What is expected = Every line of the material below should be copied exactly.

Data extract =
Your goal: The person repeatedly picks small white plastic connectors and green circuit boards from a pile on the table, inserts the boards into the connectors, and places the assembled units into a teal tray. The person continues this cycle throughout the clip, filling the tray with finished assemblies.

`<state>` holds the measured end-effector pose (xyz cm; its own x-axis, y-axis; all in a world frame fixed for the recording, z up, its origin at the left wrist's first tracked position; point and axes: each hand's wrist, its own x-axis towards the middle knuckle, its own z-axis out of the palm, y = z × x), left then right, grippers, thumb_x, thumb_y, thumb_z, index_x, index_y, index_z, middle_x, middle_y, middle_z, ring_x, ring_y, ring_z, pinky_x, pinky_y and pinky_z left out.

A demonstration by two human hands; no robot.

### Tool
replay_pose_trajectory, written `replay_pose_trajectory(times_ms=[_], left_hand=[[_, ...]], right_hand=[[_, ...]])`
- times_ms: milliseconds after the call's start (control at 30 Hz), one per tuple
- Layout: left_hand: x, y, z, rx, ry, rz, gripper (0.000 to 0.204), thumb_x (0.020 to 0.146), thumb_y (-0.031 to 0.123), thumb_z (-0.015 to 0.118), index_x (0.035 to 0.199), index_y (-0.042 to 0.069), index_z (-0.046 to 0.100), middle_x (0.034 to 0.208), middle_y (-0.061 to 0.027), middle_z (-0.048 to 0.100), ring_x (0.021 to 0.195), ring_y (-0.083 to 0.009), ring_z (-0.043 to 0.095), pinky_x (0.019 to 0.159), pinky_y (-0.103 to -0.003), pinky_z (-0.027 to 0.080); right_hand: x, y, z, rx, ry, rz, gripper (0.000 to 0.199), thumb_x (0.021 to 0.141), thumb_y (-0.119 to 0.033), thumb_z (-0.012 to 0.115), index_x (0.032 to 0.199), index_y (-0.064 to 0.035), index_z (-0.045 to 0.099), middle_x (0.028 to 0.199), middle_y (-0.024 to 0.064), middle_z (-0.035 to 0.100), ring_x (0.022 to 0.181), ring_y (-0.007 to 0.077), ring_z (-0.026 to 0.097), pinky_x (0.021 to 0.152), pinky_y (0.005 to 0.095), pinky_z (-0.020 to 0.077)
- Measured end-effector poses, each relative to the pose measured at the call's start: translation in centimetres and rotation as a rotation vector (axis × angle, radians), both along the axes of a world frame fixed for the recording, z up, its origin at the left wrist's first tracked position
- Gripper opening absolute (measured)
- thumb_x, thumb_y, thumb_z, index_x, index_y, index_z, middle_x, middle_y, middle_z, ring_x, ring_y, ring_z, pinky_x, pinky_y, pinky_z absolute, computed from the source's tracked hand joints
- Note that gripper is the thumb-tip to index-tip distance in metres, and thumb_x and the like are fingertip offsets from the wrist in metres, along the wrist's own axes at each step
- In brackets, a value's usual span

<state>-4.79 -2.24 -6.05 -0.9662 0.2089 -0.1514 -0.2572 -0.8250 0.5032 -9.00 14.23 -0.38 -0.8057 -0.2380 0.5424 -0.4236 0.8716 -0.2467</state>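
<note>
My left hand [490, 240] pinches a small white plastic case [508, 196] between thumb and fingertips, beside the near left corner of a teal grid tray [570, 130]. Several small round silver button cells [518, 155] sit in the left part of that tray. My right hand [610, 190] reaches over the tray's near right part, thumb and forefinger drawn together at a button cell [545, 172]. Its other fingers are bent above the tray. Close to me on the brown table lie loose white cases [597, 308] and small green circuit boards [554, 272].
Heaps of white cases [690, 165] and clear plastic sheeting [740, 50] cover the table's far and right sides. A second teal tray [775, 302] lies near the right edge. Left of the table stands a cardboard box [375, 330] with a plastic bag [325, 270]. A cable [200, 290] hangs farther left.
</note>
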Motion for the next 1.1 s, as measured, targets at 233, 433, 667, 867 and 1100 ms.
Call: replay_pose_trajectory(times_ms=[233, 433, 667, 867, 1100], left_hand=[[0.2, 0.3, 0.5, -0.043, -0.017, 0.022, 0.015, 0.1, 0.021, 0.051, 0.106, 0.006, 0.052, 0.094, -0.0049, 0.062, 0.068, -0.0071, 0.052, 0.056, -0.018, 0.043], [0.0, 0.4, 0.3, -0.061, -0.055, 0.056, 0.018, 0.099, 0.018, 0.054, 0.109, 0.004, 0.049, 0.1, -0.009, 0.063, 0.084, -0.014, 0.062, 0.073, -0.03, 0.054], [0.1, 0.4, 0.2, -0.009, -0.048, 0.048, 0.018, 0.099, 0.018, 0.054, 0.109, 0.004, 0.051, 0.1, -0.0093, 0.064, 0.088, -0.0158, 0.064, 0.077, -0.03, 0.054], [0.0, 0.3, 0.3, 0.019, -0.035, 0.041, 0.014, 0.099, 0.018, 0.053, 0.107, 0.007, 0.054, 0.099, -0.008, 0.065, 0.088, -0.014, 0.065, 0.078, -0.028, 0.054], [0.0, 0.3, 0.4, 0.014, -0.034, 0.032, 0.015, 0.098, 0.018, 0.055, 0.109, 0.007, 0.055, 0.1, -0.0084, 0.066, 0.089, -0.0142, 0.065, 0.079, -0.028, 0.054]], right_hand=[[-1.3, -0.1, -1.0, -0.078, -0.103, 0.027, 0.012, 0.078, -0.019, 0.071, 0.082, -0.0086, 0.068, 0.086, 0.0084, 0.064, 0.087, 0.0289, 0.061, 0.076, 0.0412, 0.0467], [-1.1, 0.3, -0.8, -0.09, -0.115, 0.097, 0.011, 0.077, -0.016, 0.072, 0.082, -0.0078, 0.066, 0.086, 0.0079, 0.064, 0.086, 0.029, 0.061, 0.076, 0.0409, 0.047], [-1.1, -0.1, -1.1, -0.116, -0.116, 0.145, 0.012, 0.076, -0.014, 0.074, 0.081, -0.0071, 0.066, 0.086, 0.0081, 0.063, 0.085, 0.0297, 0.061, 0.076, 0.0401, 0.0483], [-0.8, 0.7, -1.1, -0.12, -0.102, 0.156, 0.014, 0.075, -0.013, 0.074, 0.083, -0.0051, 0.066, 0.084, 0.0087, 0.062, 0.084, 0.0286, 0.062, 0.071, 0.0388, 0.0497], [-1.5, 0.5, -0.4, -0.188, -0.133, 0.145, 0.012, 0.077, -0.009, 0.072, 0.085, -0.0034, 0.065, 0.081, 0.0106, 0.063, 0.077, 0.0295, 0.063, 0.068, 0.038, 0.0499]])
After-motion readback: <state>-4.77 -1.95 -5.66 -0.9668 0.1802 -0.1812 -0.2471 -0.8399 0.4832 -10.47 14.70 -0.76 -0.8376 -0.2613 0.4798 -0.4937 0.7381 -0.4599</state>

Solution to the problem =
Your goal: The person repeatedly picks small white plastic connectors and green circuit boards from a pile on the table, inserts the boards into the connectors, and places the assembled units into a teal tray. The person continues this cycle throughout the clip, filling the tray with finished assemblies.

`<state>` holds the measured end-effector pose (xyz cm; its own x-axis, y-axis; all in a world frame fixed for the recording, z up, its origin at the left wrist's first tracked position; point and axes: each hand's wrist, its own x-axis towards the middle knuckle, its own z-axis out of the palm, y = z × x), left then right, grippers, thumb_x, thumb_y, thumb_z, index_x, index_y, index_z, middle_x, middle_y, middle_z, ring_x, ring_y, ring_z, pinky_x, pinky_y and pinky_z left out.

A demonstration by two human hands; no robot.

### Tool
replay_pose_trajectory, written `replay_pose_trajectory(times_ms=[_], left_hand=[[_, ...]], right_hand=[[_, ...]])`
- times_ms: milliseconds after the call's start (control at 30 Hz), one per tuple
- Layout: left_hand: x, y, z, rx, ry, rz, gripper (0.000 to 0.204), thumb_x (0.020 to 0.146), thumb_y (-0.031 to 0.123), thumb_z (-0.015 to 0.118), index_x (0.035 to 0.199), index_y (-0.042 to 0.069), index_z (-0.046 to 0.100), middle_x (0.034 to 0.208), middle_y (-0.061 to 0.027), middle_z (-0.048 to 0.100), ring_x (0.021 to 0.195), ring_y (-0.083 to 0.009), ring_z (-0.043 to 0.095), pinky_x (0.019 to 0.159), pinky_y (-0.103 to -0.003), pinky_z (-0.027 to 0.080); right_hand: x, y, z, rx, ry, rz, gripper (0.000 to 0.199), thumb_x (0.021 to 0.141), thumb_y (-0.119 to 0.033), thumb_z (-0.012 to 0.115), index_x (0.032 to 0.199), index_y (-0.064 to 0.035), index_z (-0.045 to 0.099), middle_x (0.028 to 0.199), middle_y (-0.024 to 0.064), middle_z (-0.035 to 0.100), ring_x (0.022 to 0.181), ring_y (-0.007 to 0.077), ring_z (-0.026 to 0.097), pinky_x (0.021 to 0.152), pinky_y (0.005 to 0.095), pinky_z (-0.020 to 0.077)
- Measured end-effector poses, each relative to the pose measured at the call's start: translation in centimetres and rotation as a rotation vector (axis × angle, radians), both along the axes of a world frame fixed for the recording, z up, its origin at the left wrist's first tracked position
- Gripper opening absolute (measured)
- thumb_x, thumb_y, thumb_z, index_x, index_y, index_z, middle_x, middle_y, middle_z, ring_x, ring_y, ring_z, pinky_x, pinky_y, pinky_z absolute, computed from the source's tracked hand joints
- Note that gripper is the thumb-tip to index-tip distance in metres, and thumb_x and the like are fingertip offsets from the wrist in metres, along the wrist's own axes at each step
- In brackets, a value's usual span

<state>-4.79 -2.24 -6.05 -0.9662 0.2089 -0.1514 -0.2572 -0.8250 0.5032 -9.00 14.23 -0.38 -0.8057 -0.2380 0.5424 -0.4236 0.8716 -0.2467</state>
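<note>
My left hand [490, 240] pinches a small white plastic case [508, 196] between thumb and fingertips, beside the near left corner of a teal grid tray [570, 130]. Several small round silver button cells [518, 155] sit in the left part of that tray. My right hand [610, 190] reaches over the tray's near right part, thumb and forefinger drawn together at a button cell [545, 172]. Its other fingers are bent above the tray. Close to me on the brown table lie loose white cases [597, 308] and small green circuit boards [554, 272].
Heaps of white cases [690, 165] and clear plastic sheeting [740, 50] cover the table's far and right sides. A second teal tray [775, 302] lies near the right edge. Left of the table stands a cardboard box [375, 330] with a plastic bag [325, 270]. A cable [200, 290] hangs farther left.
</note>
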Motion for the next 1.1 s, as measured, targets at 233, 433, 667, 867 and 1100 ms.
Call: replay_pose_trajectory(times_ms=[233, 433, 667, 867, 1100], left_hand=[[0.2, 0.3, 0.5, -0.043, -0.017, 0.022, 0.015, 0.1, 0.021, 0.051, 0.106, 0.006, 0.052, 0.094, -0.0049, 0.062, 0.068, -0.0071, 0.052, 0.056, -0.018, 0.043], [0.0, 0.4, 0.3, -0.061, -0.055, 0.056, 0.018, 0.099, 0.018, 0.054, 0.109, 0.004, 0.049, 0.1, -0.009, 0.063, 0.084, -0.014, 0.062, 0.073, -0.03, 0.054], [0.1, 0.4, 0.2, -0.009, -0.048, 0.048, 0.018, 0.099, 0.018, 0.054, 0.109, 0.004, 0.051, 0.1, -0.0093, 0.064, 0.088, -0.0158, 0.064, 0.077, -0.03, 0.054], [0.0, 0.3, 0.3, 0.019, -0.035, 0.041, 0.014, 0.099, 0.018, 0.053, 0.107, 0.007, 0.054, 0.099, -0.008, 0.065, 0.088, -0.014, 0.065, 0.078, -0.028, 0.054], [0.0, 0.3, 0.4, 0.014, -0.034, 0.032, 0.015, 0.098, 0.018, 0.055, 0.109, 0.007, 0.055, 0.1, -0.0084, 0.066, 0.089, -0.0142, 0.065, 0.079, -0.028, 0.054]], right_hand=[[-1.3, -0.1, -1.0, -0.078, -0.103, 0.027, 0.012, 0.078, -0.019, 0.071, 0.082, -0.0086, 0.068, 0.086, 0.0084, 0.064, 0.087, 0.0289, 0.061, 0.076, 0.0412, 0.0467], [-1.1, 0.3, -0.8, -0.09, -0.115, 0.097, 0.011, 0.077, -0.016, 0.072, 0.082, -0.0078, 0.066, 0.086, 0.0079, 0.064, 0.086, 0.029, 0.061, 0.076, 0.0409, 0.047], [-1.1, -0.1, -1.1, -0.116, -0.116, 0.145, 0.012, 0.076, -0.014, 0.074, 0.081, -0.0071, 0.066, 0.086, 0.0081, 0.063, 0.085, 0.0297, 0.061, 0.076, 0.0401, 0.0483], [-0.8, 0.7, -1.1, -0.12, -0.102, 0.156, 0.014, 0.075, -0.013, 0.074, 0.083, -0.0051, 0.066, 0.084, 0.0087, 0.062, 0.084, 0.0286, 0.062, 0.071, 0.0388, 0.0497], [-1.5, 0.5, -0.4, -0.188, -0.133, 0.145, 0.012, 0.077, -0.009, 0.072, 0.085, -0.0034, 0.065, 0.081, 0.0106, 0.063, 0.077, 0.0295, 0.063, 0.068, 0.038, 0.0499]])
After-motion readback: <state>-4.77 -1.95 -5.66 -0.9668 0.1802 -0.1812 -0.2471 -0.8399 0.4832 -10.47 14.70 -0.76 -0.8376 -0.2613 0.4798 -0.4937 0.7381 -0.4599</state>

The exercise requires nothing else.